_Problem statement_. Output only the lines below from the one containing "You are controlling" to the one containing "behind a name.", exactly as written, both ends kept.

_The data_.
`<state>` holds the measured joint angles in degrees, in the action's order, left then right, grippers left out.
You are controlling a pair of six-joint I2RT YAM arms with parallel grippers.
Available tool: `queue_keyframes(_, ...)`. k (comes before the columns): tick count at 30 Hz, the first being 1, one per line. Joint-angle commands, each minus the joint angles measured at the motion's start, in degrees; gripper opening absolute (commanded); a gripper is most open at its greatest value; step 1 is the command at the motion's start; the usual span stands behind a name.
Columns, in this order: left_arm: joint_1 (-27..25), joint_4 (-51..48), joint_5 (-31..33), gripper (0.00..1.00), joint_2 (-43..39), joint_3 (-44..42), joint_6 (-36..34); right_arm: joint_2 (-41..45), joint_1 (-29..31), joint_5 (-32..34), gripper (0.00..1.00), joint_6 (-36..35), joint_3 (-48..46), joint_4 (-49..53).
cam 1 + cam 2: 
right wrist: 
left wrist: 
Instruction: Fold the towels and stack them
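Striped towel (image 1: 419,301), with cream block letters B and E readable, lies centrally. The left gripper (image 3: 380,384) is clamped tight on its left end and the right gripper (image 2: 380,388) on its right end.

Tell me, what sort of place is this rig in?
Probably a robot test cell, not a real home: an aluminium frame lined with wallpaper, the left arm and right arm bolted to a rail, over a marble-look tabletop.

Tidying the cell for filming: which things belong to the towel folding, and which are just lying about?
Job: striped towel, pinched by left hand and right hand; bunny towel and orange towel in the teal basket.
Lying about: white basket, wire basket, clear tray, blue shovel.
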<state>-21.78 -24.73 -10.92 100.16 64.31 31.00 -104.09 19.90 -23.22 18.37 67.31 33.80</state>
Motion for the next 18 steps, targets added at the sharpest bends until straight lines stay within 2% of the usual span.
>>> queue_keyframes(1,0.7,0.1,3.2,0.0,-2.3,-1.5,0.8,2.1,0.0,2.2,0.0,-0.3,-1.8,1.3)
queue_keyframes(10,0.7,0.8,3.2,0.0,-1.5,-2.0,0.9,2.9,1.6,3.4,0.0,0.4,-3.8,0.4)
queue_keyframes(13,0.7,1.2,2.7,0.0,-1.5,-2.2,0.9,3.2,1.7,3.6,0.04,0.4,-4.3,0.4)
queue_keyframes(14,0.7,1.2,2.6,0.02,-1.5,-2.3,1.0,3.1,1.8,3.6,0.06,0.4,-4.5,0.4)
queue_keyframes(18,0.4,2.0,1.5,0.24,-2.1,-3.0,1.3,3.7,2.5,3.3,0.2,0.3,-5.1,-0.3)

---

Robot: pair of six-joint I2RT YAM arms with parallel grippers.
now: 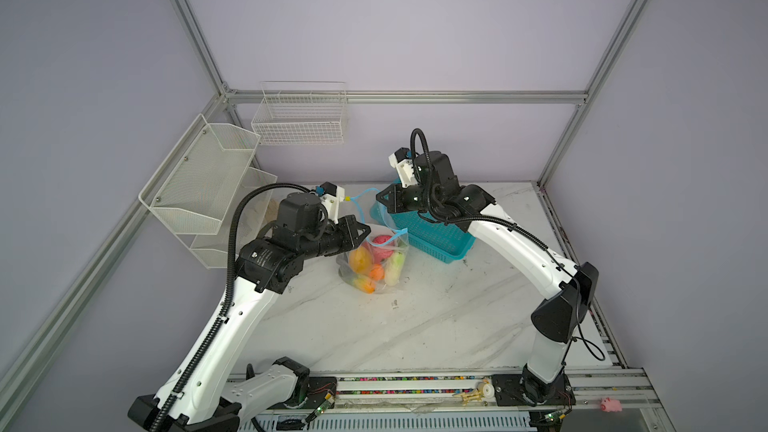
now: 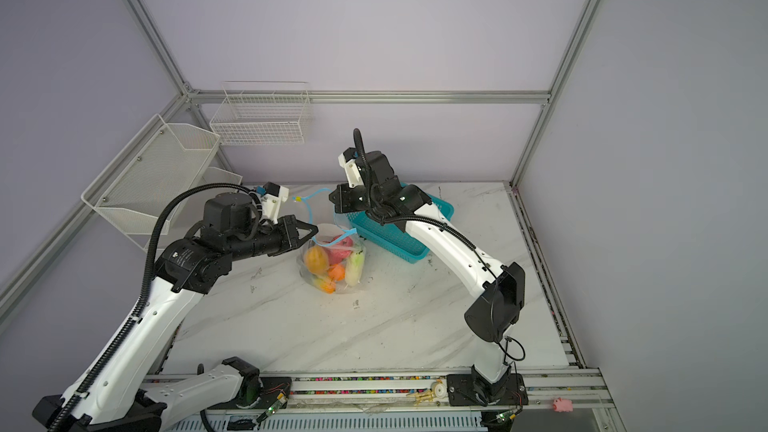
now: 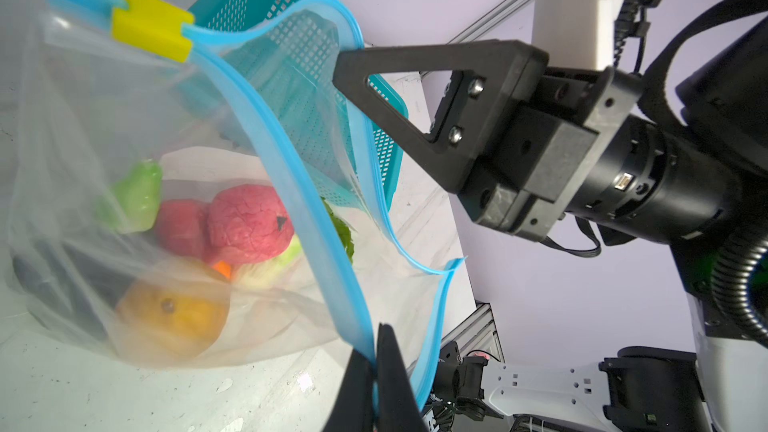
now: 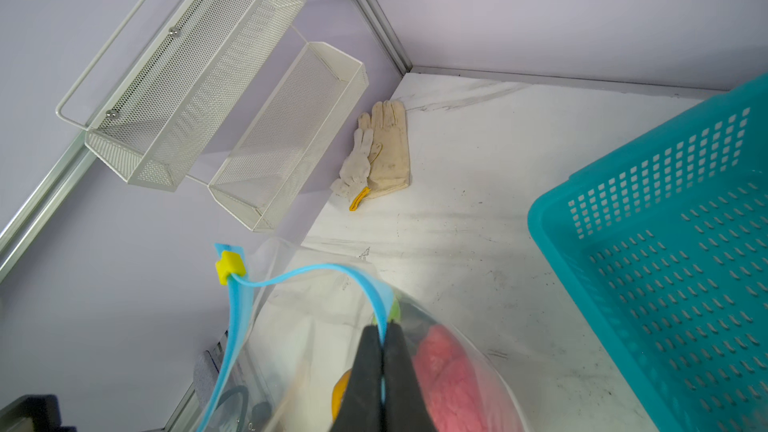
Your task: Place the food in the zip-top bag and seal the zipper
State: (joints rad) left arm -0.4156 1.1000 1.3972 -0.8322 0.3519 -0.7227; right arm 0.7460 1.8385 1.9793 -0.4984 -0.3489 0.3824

_Solved exercise_.
You are controlling a pair of six-joint I2RT YAM arms with parallel grippers.
Available tool: `queue_keyframes(_, ...)`. k (comes before the columns): tick count at 30 Hz, the first being 1, one per line. Joint-angle commands, each minus the joint angles measured at the motion's start, in degrees; gripper opening absolute (commanded); a gripper is most open at its greatest value; step 1 is the command at the motion's start; the usual span stands behind a name.

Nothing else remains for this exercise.